• _Directions for this task_:
The material below has pictures in it. Set down only the lines from the line containing "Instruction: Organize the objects" through the line containing "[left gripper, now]", word for word, and leave the pictures behind.

• _Data_:

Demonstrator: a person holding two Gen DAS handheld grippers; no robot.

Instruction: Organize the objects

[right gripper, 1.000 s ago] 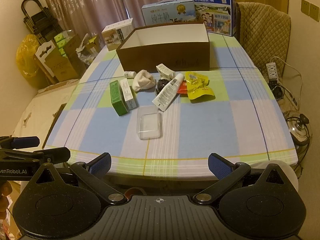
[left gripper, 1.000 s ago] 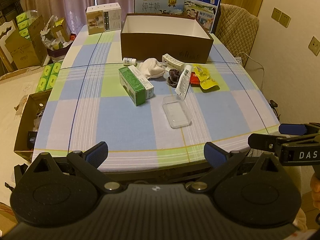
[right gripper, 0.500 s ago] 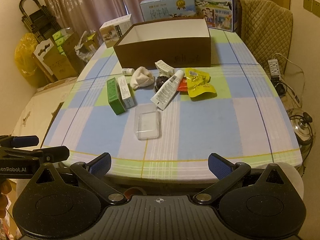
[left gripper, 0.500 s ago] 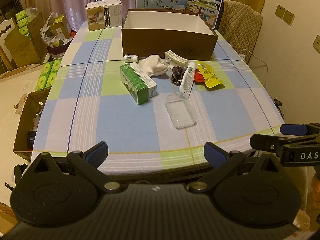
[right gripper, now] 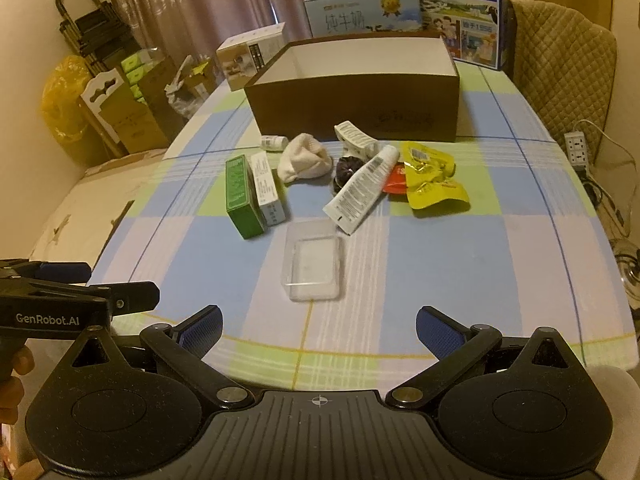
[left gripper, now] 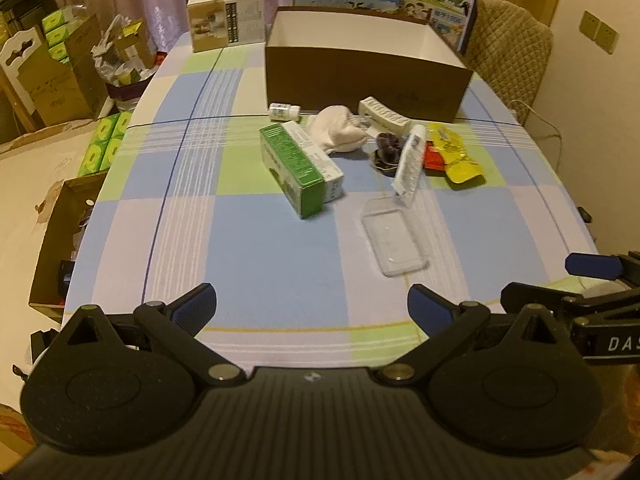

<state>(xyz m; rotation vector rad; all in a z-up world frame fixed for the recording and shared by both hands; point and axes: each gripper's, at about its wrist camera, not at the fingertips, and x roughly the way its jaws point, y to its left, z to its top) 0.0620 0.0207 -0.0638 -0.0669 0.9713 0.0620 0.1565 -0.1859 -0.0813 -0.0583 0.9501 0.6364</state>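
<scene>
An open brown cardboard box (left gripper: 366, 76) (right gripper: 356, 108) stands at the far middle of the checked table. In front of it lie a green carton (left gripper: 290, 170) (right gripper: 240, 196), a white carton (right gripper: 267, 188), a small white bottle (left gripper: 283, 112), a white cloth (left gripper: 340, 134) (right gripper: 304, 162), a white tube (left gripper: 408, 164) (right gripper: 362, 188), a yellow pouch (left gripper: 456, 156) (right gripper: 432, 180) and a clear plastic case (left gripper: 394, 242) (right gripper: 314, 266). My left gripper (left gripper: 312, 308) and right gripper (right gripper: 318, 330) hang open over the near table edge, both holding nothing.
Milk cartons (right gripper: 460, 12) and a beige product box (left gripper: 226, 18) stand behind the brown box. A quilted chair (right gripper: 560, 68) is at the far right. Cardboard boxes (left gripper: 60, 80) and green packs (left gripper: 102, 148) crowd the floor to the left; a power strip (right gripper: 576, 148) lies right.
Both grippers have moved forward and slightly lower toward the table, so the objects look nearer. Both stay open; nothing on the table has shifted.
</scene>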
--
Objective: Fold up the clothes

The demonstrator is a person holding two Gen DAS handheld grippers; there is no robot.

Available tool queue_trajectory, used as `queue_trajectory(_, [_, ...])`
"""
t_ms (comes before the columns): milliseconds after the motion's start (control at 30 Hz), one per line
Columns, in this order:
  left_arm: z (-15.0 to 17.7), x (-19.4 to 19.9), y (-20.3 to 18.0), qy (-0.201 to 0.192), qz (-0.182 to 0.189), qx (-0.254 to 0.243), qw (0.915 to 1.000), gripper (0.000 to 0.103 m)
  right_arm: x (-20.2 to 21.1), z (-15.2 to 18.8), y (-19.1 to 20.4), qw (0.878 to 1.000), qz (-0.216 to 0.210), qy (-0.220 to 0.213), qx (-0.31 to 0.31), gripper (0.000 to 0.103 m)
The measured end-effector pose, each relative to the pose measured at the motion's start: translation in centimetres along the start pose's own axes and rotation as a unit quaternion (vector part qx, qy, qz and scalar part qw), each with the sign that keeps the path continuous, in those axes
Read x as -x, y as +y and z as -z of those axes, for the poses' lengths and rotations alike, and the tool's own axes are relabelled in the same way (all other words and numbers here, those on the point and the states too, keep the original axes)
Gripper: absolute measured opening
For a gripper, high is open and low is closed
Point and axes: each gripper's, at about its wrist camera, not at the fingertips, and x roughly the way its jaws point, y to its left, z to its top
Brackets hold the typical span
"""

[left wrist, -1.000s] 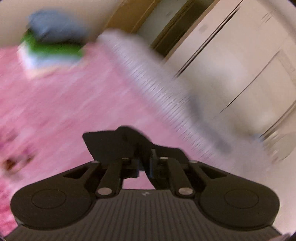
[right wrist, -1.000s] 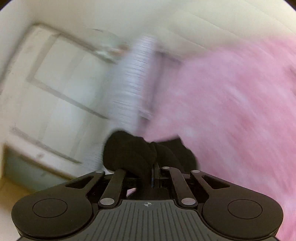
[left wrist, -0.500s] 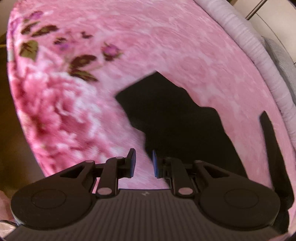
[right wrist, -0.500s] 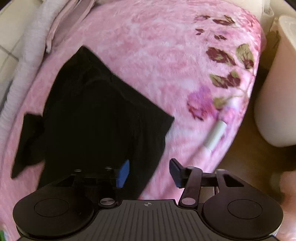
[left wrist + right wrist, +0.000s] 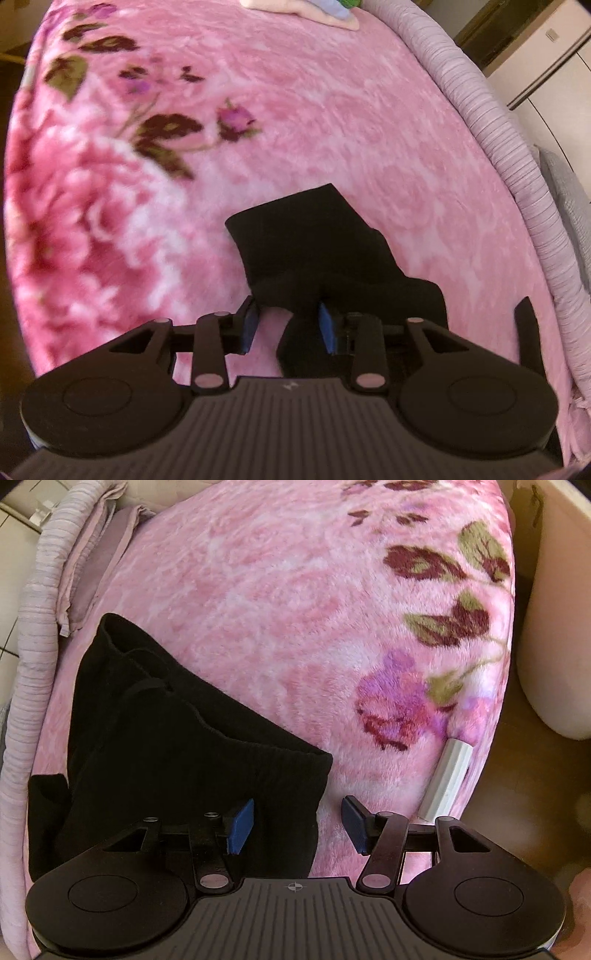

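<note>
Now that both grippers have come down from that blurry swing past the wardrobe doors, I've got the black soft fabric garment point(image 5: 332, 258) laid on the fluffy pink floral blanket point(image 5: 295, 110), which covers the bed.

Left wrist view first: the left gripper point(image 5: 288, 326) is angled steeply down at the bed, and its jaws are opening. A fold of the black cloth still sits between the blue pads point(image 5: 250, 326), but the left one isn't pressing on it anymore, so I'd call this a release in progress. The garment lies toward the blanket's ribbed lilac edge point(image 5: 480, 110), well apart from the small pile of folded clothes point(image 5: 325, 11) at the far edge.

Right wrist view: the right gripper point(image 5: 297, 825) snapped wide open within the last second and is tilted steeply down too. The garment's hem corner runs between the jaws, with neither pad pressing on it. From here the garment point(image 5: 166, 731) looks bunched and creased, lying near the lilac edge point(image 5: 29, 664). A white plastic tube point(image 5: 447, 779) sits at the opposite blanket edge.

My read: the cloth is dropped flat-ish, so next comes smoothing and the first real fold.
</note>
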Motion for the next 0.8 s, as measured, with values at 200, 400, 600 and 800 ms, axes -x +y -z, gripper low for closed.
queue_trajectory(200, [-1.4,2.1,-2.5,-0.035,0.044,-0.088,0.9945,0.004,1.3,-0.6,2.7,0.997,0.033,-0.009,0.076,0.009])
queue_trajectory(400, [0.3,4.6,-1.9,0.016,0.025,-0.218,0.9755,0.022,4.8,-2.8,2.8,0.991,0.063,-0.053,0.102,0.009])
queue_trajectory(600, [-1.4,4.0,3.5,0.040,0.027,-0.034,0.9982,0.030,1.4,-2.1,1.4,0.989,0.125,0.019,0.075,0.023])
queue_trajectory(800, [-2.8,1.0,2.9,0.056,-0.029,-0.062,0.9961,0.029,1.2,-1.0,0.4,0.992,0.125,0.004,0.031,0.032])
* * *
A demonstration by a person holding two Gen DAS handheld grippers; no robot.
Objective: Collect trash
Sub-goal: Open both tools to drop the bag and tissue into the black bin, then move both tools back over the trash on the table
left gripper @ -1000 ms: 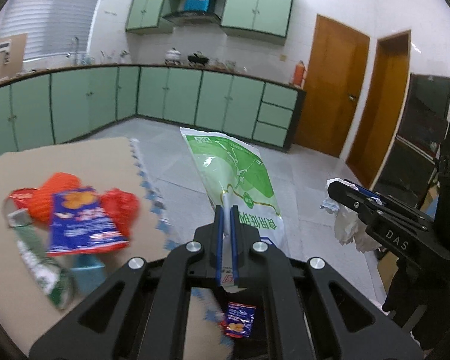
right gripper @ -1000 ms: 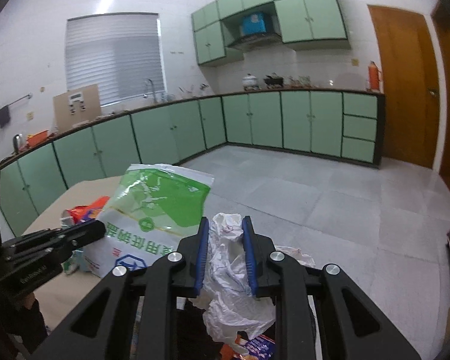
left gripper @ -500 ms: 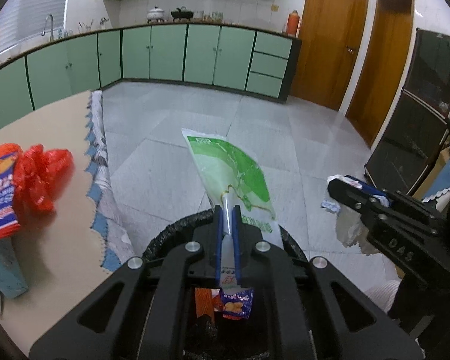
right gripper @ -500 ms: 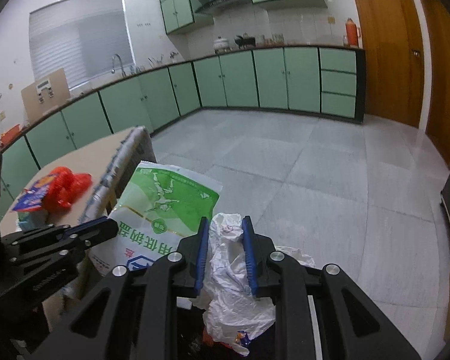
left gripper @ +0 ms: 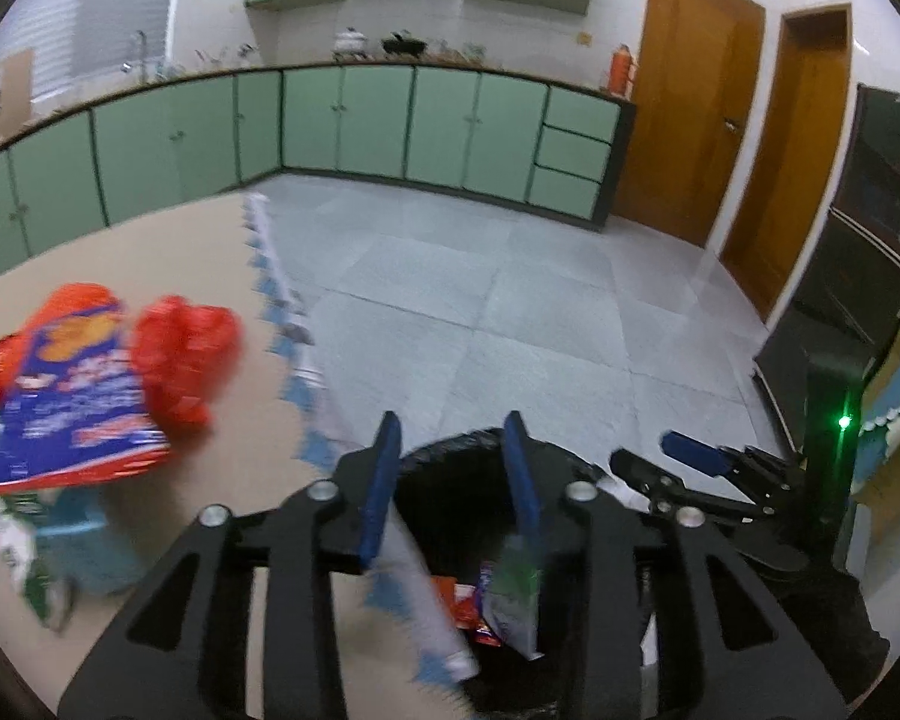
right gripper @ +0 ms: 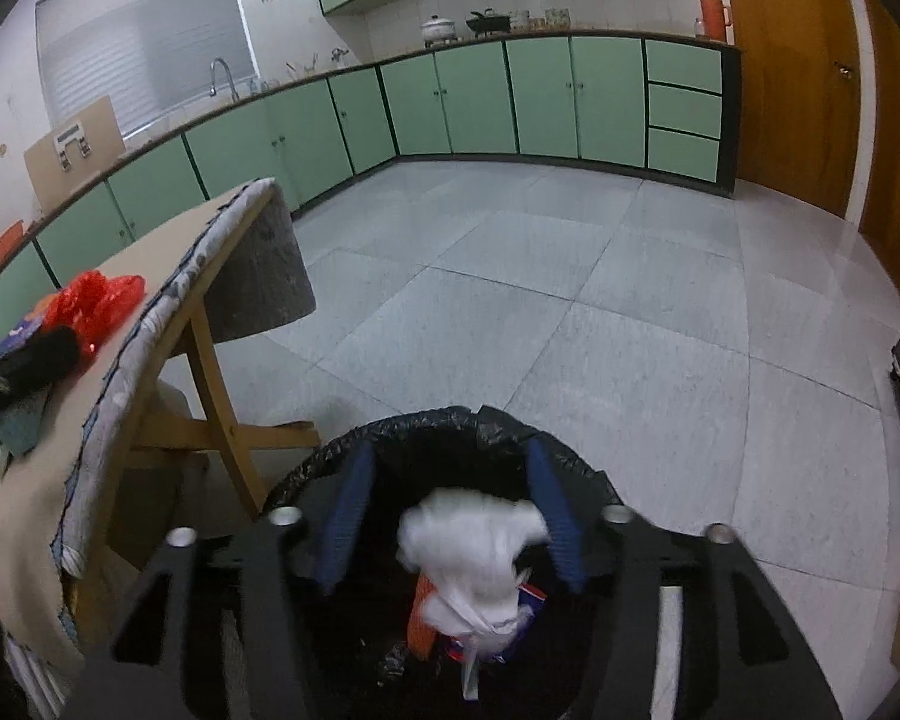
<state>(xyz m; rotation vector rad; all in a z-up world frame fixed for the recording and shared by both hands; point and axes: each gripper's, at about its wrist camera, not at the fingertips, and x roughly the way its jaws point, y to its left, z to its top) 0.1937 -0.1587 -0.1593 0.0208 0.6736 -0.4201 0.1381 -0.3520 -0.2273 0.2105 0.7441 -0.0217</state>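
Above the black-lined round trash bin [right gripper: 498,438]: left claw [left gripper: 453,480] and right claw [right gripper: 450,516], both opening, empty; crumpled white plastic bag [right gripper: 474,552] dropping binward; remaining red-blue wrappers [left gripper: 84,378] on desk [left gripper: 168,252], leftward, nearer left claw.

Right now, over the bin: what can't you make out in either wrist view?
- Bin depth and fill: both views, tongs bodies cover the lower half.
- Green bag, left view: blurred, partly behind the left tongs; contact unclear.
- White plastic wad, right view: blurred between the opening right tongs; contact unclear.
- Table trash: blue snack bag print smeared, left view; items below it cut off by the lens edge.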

• _Answer area_:
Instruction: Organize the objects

[right gripper, 1.000 s ago] 
[left gripper, 1.000 s ago] 
[right gripper, 0.500 s ago] 
[left gripper, 0.500 s ago] 
[right gripper, now] 
[left gripper, now] 

This answer requires no further additions.